Friday, October 26, 2012

Feeling Korean

On Thursday, our English department head told us, laughing, that English department heads always get cancer because foreigners give them so much stress. Maybe, she added, I’ll get breast cancer. Ha! Ha! Ha!
            We tried to smile politely because, being veterans of Korea, we know sometimes things are lost in translation. But still we’re not sure if it’s a joke or what the joke is or why our department head is both laughing and why she thinks the very simple issues we’ve raised are nuisance enough to kill her. Surely it’s more stressful for a foreigner to live in Korea than a Korean to interact with a couple foreigners. Surely our requests for our contract to be honored are reasonable. Surely.
Surely?
            The longer I’m in Korea, the more I see and feel Korean. Not only do I finally notice my small face and high nose; I’m happy to have them. Although a medically dubious claim, our department head’s stress to the point of cancer is beginning to make a lot more sense to me.
            When Koreans are told to work overtime, they do it. And they do it without overtime pay, incentives, or ill-will toward their company. Overtime isn’t good news to them, but there’s no furrowing of the brows that says, “Why should I? Is this the best way to increase productivity? Have you thought about x, y, and z?”
            Time is not yours to arbitrate in Korea; you are too far down on the totem pole for that. You may want more time to sleep or to be with friends, but you are a student now: time is dictated by your professors. Now you’re a company worker: time is given to you by that company. You have to earn time; it is not an essential right. Right now the company is busy, so, company employee, you stay until 11 each night instead of the tacitly assumed 9:30 and, for fun, we’ll have a mandatory company retreat on Saturday and Sunday. We’ll play games and drink soju and it will increase productivity through team spirit. You will not experience more stress.
            Why don’t you quit? I asked my friend. She works in a hospital, and for about two months every year they work three hours overtime every day without pay. She shrugged.
            “There’s more work for the hospital at that time,” she explained. “And if I quit . . . other companies are worse.” She laughed. “I finish work at seven or eight on a bad day but on Facebook I see my friends at Seoul writing ‘Early day’ and like that when they finish work so early.”
            Here at Kosin, while we foreigners are dragging our feet on some random government or school stipulation, weighing the benefits for our students and the logic behind the decision, the Korean teachers don’t bat an eye. They certainly don’t raise questions like, “Is it ethical for a Christian school to violate a contract—taking away pensions and severance—in order to save money?”

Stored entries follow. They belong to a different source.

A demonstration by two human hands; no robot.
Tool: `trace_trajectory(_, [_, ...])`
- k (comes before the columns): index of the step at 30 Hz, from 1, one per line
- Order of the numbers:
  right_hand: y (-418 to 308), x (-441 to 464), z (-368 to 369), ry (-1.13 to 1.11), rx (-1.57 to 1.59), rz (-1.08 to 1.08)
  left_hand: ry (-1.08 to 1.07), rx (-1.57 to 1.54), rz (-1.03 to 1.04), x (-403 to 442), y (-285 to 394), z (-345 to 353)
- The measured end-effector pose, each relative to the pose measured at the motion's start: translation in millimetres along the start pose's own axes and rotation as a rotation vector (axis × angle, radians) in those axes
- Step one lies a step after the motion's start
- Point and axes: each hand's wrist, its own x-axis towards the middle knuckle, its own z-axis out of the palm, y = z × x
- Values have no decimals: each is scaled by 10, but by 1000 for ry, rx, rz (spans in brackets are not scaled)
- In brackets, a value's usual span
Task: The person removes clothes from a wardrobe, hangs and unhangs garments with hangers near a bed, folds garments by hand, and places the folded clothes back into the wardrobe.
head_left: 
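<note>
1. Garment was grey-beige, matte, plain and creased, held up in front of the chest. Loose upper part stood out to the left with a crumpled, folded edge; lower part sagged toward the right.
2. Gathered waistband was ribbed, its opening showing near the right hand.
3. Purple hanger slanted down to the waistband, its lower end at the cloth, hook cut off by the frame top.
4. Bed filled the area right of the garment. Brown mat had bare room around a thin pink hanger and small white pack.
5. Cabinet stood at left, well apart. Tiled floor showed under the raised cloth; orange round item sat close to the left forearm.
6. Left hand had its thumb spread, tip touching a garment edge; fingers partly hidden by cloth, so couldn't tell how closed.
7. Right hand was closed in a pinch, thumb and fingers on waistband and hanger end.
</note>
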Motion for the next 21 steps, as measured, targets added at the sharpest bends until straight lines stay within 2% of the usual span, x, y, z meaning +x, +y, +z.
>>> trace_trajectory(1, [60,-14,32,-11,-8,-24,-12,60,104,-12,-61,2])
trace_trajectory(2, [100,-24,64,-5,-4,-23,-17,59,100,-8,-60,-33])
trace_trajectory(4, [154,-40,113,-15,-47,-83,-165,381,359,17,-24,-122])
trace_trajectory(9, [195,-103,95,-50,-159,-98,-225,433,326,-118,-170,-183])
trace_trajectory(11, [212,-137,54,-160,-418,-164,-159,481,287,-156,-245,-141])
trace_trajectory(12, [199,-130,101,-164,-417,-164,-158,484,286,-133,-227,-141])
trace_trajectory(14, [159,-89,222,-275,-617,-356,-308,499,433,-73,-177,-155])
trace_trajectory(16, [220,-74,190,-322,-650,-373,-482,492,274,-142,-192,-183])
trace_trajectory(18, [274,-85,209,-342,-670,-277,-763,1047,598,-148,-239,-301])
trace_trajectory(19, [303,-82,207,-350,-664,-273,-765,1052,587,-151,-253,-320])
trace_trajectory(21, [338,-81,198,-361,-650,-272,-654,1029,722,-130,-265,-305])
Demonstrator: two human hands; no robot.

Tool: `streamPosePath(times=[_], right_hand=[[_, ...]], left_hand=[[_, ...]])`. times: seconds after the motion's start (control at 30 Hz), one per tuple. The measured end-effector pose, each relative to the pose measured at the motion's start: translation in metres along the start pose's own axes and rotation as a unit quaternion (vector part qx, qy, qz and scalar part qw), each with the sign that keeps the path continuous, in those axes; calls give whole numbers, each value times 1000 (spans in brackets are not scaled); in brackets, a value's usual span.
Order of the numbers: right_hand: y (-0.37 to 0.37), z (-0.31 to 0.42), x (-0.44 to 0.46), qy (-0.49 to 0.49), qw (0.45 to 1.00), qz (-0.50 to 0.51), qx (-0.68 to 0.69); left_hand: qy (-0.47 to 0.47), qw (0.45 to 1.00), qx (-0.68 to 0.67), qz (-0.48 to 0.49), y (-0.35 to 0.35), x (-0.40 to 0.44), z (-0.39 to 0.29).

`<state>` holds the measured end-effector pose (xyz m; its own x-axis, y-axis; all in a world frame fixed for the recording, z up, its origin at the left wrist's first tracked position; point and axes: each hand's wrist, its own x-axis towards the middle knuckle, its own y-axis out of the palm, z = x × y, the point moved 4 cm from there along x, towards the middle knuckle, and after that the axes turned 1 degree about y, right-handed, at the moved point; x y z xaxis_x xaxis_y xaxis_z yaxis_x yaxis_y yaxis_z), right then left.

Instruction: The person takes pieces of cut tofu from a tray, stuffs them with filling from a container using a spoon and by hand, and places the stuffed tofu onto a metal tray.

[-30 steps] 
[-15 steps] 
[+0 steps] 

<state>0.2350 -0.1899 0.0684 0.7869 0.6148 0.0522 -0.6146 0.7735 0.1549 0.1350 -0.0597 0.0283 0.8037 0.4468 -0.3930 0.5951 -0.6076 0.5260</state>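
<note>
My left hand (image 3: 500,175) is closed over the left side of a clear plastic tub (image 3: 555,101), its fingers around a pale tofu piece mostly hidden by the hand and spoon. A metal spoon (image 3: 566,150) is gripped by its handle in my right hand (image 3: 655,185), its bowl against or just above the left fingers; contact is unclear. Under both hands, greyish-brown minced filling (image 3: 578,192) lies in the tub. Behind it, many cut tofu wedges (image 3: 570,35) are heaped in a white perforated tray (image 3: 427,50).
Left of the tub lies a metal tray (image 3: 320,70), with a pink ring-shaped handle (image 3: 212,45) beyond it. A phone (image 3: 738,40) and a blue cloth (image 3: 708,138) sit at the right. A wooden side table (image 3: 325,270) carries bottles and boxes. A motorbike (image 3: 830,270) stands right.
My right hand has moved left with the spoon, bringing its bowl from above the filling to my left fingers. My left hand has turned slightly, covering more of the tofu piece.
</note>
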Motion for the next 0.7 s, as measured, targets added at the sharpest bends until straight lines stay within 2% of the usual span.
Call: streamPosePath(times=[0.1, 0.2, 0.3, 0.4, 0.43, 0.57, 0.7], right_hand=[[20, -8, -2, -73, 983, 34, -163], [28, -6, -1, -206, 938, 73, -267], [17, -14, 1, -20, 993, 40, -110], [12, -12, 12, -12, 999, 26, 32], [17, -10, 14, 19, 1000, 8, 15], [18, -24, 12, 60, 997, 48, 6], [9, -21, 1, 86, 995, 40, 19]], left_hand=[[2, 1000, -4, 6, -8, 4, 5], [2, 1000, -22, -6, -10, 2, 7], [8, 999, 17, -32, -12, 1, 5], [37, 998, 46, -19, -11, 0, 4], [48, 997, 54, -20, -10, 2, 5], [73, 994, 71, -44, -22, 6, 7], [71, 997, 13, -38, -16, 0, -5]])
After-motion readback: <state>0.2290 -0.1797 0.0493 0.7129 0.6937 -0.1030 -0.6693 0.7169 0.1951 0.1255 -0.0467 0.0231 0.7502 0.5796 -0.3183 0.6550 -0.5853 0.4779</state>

            Our department head blinks at us when we do. “Everyone is taking a pay cut. No one gets a pension anymore. Even Korean teachers. Actually, three art teachers were changed to part time recently.”
            “In violation of their contract?” We are horrified.
            She didn’t understand why. The next issue—getting into the English department office when the secretary locks us out—was similarly thorny.
“Our secretary . . . I cannot convince her. She is stubborn. The secretary wants extra pay for coming to extra events,” our department chair said, shaking her head in disappointed frustration.
Now it was our turn to be baffled. Convince her? Of what? Why shouldn’t she get pay for extra work?
Photo unrelated except as evidence to my parents that I'm still alive.
It all makes me hate those geography textbooks we had growing up that covered every spare inch of their spreads with colorful pictures of cultural dress and drama and transportation methods of other cultures to explain their differences with America: windmills for the Dutch, yellow and blue-jerseyed Soccer players for Brazil; the Nutcracker for Russia; Sushi and chopsticks for Japan. The unknown and unheard-of traditions. As if those things separated us; as if any of the unknown clothes, language, dancing, chopsticks—were the barrier that kept us from understanding one another.
As if it weren’t the known—the assumptions, the unquestioned—that was the real problem.